I recently shared an article on Facebook by a local writing instructor who describes literary fiction as follows: “‘Literary fiction boils down to: ‘Stories that are not obvious conflicts between Good and Evil’ and/or ‘Stories With Unpredictable Endings.’” I liked this succinct description as I often struggle with how to explain literary versus genre fiction other than “it’s deeper, not as black and white…it’s hard to explain.” But this explanation is very suitable and I found myself thinking about it as I watched “Sofia the First” last night with my children before bed. It’s one of the few Disney Jr shows I don’t mind paying attention to: there’s always a clear conflict with a few obstacles thrown in the way, and a neat resolution reached by the end of the thirty minute show – definitely more genre then literary. But last night I listened to my kids talk about one of the characters (a friend of Cedric’s, the Sorcerer) who they described as “a little bit good and bad.” Even Cedric – who usually appears hellbent on stealing Sofia’s magical amulet so he can have power over the kingdom – always makes the right choice in the end; he can’t bring himself to go all the way with his evil intentions. Though he craves prestige and power, he is ultimately not willing to sell his soul for all of that. In this episode, his friend appears generally naughty, stirring up trouble with spells, but by the end, both magicians are working together, under the orders of Baileywick, the Castle Steward (a total archetypal martyr character), to save many members of the royal family from sailing into a large rock.

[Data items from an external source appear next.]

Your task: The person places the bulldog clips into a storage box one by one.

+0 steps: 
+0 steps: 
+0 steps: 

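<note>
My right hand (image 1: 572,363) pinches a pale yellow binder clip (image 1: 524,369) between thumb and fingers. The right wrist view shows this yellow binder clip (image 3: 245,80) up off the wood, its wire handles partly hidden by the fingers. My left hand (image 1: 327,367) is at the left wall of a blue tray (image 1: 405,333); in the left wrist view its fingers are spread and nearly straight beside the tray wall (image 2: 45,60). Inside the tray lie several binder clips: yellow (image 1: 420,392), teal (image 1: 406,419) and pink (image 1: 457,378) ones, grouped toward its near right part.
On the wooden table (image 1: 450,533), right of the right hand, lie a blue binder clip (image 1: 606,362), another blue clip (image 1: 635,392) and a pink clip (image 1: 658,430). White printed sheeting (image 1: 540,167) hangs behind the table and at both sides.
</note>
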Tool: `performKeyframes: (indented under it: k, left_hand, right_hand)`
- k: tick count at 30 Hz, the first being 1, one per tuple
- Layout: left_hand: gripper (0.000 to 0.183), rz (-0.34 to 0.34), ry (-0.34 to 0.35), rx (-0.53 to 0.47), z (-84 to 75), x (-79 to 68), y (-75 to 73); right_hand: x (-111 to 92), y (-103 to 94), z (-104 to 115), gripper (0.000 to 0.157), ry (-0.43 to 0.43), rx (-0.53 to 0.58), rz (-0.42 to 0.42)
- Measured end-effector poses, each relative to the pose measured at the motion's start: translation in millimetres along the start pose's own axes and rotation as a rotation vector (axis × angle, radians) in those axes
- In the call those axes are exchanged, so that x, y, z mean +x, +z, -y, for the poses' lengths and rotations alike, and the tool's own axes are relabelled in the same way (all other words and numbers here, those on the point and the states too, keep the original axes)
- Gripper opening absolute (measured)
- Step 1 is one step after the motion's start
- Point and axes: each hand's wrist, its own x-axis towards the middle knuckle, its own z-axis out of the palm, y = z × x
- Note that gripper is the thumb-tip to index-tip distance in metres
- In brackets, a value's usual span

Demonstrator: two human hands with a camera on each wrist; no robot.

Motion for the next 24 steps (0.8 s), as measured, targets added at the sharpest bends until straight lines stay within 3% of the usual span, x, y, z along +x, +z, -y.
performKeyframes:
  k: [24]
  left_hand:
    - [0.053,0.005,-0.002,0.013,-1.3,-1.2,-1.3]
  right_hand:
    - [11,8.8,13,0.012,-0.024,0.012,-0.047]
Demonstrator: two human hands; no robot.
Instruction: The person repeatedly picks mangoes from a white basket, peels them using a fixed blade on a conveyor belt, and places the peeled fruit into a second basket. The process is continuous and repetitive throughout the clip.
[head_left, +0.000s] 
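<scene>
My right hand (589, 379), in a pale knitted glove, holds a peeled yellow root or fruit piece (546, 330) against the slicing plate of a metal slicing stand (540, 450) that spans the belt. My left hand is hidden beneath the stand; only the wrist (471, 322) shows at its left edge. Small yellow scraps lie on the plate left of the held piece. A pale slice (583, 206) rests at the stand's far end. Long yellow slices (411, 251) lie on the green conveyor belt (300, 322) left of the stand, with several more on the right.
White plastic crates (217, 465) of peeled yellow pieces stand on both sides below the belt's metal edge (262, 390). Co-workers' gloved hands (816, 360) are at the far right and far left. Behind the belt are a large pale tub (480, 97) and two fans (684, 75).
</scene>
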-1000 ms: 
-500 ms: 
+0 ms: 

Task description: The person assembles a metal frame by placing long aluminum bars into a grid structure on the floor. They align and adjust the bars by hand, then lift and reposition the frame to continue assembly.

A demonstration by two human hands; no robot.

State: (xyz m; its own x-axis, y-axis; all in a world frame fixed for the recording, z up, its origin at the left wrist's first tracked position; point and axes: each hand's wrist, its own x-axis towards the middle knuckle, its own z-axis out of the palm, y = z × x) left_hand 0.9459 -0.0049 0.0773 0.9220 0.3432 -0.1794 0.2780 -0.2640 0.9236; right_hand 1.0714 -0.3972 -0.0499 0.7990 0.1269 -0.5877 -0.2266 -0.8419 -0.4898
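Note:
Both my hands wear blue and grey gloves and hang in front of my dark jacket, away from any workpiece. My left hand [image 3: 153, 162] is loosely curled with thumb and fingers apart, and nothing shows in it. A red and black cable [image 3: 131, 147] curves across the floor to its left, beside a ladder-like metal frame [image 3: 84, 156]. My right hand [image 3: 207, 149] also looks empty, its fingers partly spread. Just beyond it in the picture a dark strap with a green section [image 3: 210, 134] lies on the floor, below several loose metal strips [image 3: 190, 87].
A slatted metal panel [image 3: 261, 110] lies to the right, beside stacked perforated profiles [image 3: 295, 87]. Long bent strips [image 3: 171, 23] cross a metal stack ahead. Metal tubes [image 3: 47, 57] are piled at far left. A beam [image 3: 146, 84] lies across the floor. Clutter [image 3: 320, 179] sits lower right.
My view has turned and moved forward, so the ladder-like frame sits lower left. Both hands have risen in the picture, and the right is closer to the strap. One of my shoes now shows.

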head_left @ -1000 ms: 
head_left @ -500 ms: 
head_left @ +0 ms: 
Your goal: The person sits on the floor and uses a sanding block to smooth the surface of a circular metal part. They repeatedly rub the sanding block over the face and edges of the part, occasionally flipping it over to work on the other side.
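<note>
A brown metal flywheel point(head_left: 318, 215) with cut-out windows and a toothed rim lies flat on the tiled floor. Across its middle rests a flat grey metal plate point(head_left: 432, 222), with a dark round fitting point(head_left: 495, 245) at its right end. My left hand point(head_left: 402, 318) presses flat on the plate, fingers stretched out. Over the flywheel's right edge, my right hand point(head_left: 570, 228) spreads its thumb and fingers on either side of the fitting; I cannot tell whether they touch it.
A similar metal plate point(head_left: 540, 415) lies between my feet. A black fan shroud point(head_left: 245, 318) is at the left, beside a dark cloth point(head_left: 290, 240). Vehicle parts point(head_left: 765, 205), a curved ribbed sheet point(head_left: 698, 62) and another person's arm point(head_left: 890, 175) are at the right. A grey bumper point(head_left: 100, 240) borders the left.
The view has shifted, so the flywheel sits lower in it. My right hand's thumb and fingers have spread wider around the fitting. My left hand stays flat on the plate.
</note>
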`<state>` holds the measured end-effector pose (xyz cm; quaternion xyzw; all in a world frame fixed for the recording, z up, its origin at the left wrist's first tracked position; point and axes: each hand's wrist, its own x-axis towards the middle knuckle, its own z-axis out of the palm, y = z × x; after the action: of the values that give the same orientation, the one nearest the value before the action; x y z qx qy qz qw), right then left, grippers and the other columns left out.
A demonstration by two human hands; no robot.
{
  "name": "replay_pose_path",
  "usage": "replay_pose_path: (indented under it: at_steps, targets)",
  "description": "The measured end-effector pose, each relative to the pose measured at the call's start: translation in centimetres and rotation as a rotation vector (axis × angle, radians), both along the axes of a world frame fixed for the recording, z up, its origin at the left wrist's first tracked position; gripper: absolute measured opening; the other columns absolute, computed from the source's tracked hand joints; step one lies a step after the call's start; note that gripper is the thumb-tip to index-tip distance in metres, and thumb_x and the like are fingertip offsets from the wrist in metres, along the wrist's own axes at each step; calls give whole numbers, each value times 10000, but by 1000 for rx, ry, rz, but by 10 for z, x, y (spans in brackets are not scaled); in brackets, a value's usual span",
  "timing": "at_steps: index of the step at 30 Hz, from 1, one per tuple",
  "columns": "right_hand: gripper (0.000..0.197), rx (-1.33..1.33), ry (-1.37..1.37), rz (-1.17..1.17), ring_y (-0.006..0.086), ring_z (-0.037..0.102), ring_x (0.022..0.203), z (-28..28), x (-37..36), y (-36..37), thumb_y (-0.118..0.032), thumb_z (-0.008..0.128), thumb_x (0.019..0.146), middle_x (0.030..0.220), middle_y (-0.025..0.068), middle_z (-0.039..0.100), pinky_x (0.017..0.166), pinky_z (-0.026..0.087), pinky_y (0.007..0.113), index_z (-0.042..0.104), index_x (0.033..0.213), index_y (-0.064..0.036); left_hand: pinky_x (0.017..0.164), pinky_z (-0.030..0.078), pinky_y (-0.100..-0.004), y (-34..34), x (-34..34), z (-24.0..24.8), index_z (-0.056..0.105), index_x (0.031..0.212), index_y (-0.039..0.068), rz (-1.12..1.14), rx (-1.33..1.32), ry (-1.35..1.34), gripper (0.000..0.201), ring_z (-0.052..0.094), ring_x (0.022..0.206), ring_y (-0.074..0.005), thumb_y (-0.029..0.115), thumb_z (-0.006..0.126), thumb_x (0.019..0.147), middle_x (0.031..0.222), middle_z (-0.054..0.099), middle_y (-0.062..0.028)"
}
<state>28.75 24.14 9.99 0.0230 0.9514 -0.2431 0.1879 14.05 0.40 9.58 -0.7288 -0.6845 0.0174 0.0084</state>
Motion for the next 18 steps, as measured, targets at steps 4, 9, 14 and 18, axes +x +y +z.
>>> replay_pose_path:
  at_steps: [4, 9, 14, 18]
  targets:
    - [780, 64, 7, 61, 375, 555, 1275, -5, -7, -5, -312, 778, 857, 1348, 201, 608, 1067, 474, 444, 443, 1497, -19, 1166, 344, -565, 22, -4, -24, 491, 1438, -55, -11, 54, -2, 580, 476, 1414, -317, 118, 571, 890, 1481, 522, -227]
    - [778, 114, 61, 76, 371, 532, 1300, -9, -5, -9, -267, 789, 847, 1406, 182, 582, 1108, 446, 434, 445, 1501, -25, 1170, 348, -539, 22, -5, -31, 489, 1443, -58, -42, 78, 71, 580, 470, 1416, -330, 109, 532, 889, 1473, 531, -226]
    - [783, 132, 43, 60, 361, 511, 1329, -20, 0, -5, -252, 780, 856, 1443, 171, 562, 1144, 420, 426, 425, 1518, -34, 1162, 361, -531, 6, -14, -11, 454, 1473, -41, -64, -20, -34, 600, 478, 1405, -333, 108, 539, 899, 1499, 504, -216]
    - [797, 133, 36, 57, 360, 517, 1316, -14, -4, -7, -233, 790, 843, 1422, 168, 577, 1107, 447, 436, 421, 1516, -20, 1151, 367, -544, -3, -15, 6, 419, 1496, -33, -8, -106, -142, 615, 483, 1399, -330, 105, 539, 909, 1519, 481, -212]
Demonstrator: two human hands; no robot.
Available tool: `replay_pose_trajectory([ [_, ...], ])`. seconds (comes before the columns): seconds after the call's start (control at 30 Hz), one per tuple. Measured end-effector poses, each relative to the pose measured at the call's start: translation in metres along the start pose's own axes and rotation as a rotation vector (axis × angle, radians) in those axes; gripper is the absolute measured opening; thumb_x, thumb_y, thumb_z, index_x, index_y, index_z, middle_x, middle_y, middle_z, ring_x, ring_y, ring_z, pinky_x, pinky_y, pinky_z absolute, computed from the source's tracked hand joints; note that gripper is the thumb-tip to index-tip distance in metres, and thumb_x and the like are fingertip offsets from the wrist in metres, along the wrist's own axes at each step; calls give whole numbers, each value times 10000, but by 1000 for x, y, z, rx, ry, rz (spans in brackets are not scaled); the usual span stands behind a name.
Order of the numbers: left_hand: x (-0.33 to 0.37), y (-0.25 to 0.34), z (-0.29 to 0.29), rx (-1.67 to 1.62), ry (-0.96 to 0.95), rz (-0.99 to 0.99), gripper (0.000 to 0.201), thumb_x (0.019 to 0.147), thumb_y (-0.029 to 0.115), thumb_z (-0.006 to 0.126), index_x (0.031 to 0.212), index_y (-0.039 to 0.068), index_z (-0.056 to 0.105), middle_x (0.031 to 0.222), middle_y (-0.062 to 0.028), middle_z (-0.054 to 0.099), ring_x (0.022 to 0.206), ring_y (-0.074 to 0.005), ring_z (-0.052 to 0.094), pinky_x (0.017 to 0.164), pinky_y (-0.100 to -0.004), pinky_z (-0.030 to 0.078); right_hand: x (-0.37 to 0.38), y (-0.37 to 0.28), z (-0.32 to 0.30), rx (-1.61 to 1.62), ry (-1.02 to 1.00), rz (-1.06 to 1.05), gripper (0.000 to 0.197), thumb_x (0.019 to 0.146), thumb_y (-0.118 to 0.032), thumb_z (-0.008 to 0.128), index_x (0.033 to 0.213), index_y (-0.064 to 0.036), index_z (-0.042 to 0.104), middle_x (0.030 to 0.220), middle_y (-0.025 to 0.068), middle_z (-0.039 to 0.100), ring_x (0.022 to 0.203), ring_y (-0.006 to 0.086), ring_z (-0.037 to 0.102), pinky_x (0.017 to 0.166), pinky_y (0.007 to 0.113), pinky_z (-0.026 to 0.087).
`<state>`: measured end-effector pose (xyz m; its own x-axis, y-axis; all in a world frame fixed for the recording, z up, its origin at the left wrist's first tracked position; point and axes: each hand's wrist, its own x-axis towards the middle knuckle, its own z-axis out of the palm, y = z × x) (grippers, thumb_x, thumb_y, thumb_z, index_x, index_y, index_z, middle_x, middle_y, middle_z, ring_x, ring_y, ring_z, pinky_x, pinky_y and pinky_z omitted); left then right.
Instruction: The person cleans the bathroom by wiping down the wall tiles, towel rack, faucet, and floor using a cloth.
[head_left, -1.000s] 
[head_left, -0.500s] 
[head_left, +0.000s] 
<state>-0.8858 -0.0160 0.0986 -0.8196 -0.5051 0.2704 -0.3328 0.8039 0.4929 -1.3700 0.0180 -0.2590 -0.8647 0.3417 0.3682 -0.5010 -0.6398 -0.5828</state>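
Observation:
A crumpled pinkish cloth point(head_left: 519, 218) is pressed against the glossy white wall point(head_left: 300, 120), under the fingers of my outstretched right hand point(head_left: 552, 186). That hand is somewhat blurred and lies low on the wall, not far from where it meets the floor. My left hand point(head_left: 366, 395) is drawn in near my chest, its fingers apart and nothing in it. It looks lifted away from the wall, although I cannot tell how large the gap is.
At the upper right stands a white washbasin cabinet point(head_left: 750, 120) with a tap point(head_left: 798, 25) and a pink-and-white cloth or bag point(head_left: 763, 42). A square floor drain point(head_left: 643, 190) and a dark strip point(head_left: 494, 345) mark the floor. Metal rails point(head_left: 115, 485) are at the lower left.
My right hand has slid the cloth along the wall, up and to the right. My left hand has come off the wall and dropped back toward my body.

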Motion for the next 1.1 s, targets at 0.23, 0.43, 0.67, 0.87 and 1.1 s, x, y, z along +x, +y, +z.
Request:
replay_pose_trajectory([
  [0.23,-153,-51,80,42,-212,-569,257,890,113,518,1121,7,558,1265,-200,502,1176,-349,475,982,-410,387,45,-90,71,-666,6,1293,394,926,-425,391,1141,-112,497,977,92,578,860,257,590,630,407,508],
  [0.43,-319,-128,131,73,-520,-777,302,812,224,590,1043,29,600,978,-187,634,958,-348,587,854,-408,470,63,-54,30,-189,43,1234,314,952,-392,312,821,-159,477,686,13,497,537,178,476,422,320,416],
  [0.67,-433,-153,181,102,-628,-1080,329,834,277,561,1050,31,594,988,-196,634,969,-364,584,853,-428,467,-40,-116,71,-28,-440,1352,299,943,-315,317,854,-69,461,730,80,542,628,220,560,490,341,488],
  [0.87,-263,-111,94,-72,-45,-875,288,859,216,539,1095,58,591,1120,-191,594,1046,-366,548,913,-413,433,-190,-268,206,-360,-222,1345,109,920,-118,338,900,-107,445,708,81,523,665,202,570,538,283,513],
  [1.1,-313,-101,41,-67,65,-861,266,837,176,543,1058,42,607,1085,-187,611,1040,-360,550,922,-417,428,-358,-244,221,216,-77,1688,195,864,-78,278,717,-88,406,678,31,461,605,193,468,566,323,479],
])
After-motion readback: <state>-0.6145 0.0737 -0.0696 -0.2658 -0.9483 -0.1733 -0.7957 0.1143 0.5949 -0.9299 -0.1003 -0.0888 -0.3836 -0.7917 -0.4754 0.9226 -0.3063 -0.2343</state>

“See, see,” my daughter said, “he’s not really bad.” In this case, she didn’t want him to be bad, she was looking for signs of good, but I couldn’t help to think of this murky line between good and evil. Through a child’s eyes, the world is still mostly seen as black and white; they are not mature enough to understand the idea of nuance or shades of gray in character. Though they may be unknowingly grappling with some of the tenets of literary fiction, their minds slant towards genre and formulaic plots.
As they learn to become readers who write, they are also – of course – initially instructed towards a basic, formulaic approach. This is one of the handouts that came home in my daughter’s homework folder last year:
I came across it today while trying to get rid of some of the clutter….but I couldn’t bring myself to throw it away. Sure, “Sofia” episodes fall neatly into this formula. And while I usually turn my nose up at genre fiction, I think I could learn something from this one-sheeter as I struggle with the direction of my own manuscript. When I’m feeling lost in the web of time periods and multiple protagonists I’ve created, something as simple as this feels somewhat freeing. What is each character’s problem? What is her beginning, middle, and end? How will each problem be resolved? Even if the endings are somewhat unpredictable, what will they be? I began my novel with a basic understanding of the arc that each character would go through, and now that I am in it, and know how each will end, I’m having a hard time getting there. Perhaps it’s my fear of confrontation (as one writing instructor suggested plagues many writers), or maybe I’m starting to consider these characters from a reader’s perspective and wondering how they’ll be read. How will they measure up? Where does each fall on the continuum of good and evil? I know the only way to answer these questions is to keep writing. What I’m finding, though, is that both the media that my children consume and their elementary introduction to the art of fiction can both serve me well on my own advanced journey…
At the end of the “Sofia”, I asked, “do you think a person can be good and bad?”
But as always, I wondered as their little minds drifted off to sleep, did this little nugget begin to plant itself somewhere? Children are also slow processors. Ideas need to marinate, to fester before taking off.